The question begins with: Can AI write poetry? and then of course becomes more nuanced.



This image was AI-generated using the prompt "open mic for cognitive AI robots" using Magic Media, Canva's free AI image generator.


In 2022, some poetry friends and I hosted a creative writing contest that limited participants to two pages (of prose or poetry, or whatever avant-garde genre they so pleased) addressing the topics of technology or robots in some capacity. I admittedly came up with this topic on a whim (like I do many things [crying with laughter Emoji]) but like all whims there are some precursors to their beckoning.


As writers, we tend toward an emotive and intuitive sensibility that often feels suspicious of artificial's intelligence participation in our sport. Composing work requires a human experience, doesn't it? How can a robot share anything unique with the world? How can it draw from real human experience? I would offer that it cannot experience life as human (or experience it period) therefore it cannot produce such works as Kafka's Metamorphosis nor Achebe's Things Fall Apart. However, it can produce original work insofar as 'original' merely means work that has not been seen before.

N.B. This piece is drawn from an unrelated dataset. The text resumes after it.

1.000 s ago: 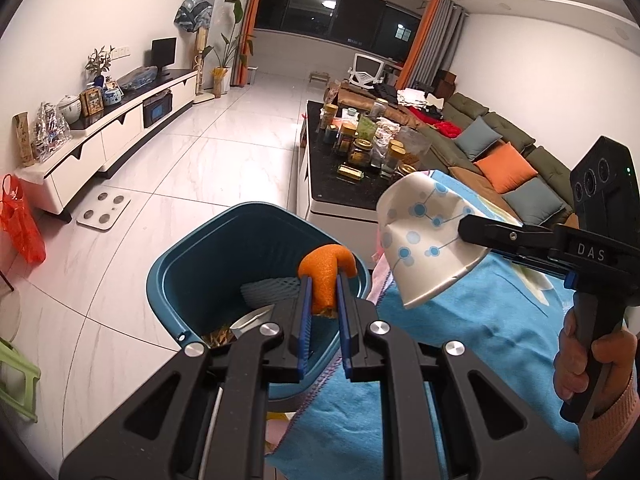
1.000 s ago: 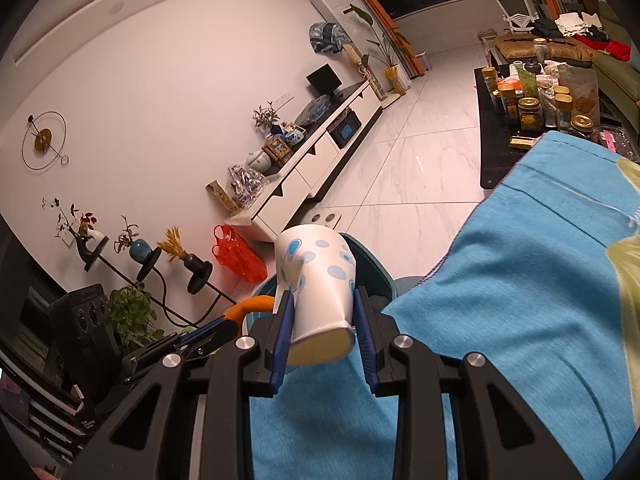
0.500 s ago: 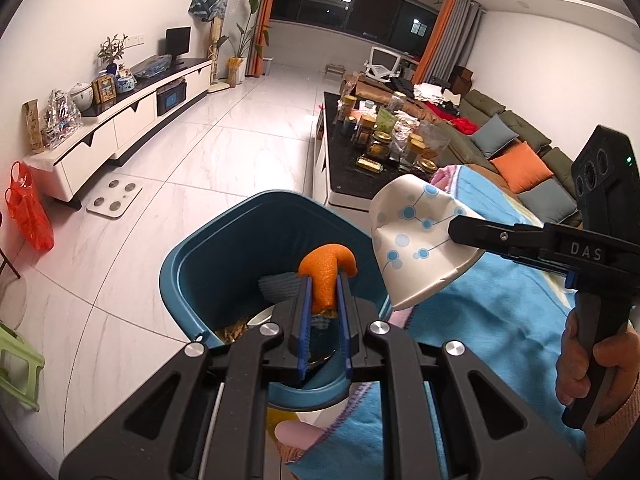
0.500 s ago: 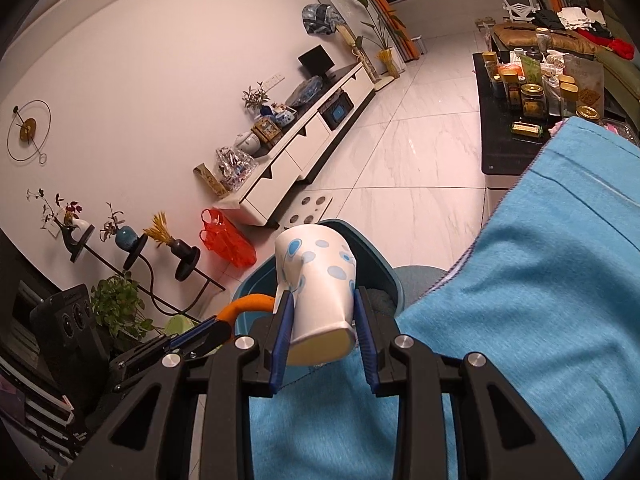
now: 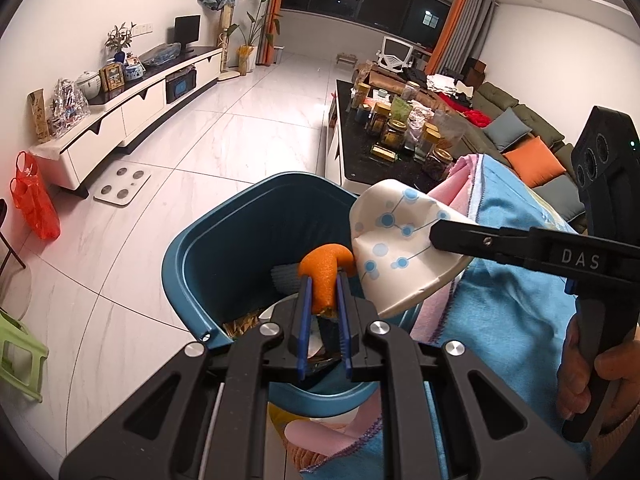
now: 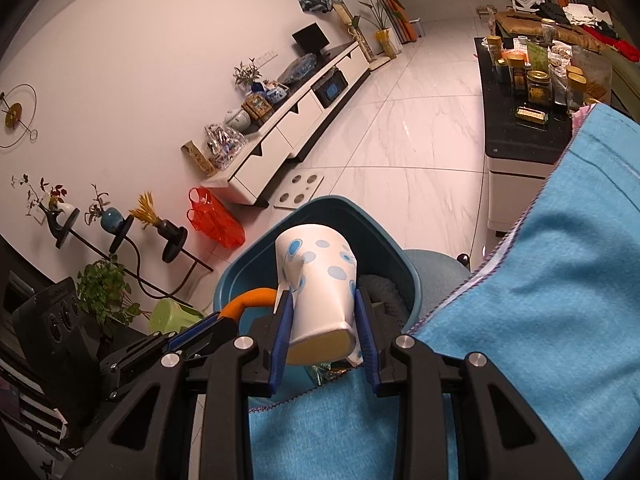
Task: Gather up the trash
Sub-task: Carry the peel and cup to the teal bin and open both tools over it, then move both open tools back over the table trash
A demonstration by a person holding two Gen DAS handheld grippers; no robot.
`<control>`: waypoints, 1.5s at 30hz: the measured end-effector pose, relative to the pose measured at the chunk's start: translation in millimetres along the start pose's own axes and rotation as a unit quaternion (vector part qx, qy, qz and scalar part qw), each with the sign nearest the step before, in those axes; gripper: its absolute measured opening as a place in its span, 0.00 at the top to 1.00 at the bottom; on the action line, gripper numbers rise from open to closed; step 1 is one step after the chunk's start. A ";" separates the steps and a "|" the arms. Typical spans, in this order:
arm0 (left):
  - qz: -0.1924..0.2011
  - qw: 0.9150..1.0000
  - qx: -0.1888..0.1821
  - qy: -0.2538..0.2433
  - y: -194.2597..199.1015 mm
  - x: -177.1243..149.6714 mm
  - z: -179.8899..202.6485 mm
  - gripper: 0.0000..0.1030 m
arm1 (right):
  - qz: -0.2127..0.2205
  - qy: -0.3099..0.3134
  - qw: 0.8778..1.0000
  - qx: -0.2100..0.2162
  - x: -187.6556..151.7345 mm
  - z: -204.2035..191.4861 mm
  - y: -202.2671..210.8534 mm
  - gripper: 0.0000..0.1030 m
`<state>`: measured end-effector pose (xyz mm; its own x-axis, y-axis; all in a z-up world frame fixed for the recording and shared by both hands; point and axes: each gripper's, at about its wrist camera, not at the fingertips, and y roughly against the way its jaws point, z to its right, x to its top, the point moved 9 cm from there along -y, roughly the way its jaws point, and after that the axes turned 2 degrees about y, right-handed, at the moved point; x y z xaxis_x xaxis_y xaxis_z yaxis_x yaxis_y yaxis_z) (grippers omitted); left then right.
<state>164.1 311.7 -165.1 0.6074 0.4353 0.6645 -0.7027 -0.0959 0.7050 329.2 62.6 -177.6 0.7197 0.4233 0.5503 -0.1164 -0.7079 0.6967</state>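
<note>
My left gripper (image 5: 322,284) is shut on a curled piece of orange peel (image 5: 326,270), held over the mouth of the teal trash bin (image 5: 188,240). My right gripper (image 6: 322,300) is shut on a white paper cup with blue dots (image 6: 320,280), squashed between the blue pads and held over the bin (image 6: 340,208). In the left wrist view the cup (image 5: 396,240) hangs at the bin's right rim, just right of the peel. In the right wrist view the peel (image 6: 252,298) and the left gripper (image 6: 208,328) show at lower left. Trash lies in the bin's bottom.
A blue cloth (image 6: 560,320) covers the surface at my right, edged in pink. A black coffee table (image 5: 360,156) crowded with jars stands behind the bin. On the floor are a white scale (image 5: 122,186), a red bag (image 5: 34,200) and a green stool (image 5: 18,352).
Both grippers have sunk and closed in on the bin. The cup has come left to the bin's rim beside the peel. Both grips are unchanged.
</note>
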 end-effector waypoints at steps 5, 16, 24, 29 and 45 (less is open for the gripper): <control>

AI can also produce poems in the voice and style of other writers, just like Steve Harvey can be the lead in a punk band and Joe Biden can talk about his view on cannabis in a way we have never heard him speak. View subjects A, B, and C below.


Subject A

I used Verse by Verse to write a poem about my pet bird in the voice of Edgar Allan Poe, using the 'muse' line to inspire the rest of the piece. It came out odd, possibly because it requires my input of a single line.


My sweet little bird, she is yellow all around (my line - 'muse')

Beside her side, lest the sweet day beam

Light as a spell in an evil sound--

Ere it grew into an idle dream!


I was prompted to choose from different generated lines to compose each stanza and order them as I liked. I stopped there because I disliked the piece; it sounded confusing.


To be fair, I will try this Verse by Verse again sometime to see what it can really do.


Subject B


Subject C


With that said, my position is that AI is better at some things than others and while it technically can write poetry, it does not offer poetry formed through a particular human sense experience. It has no emotion (even if you want to extract that from the words it strings together).


I wonder if the only viable use of AI poetry would be for a student who hates poetry trying to produce a last-minute assignment for English class.


So, I think the question is twofold: 1) Is AI capable of composing a poem? That being a poem defined as a piece of writing that follows a particular style considered poetry. Does it have a rhyme scheme? Does it use imaginative and expressive language? Is it not prose or merely informational text? 2) Is AI capable of producing poetry? Poetry being defined as writing that surges through the human experiences of loss, grief, heartache, and ecstasy, textured by the senses. I argue 'yes' to the first and 'no' to the second.


Playing devil's advocate for the latter inquiry, I would say that considering robots such as the cognitive robots made by Nuera Robotics being developed in Japan are equipped with sensors that mimic the human senses, it could utilize these to create a piece of writing, using information stored in its database like a "memory". That sounds like a flat poem, though. By the way, not surprisingly, the Metaverse is involved in this.


So I ask: Would it be worthwhile to organize an open mic to hear how AI feels about its existence?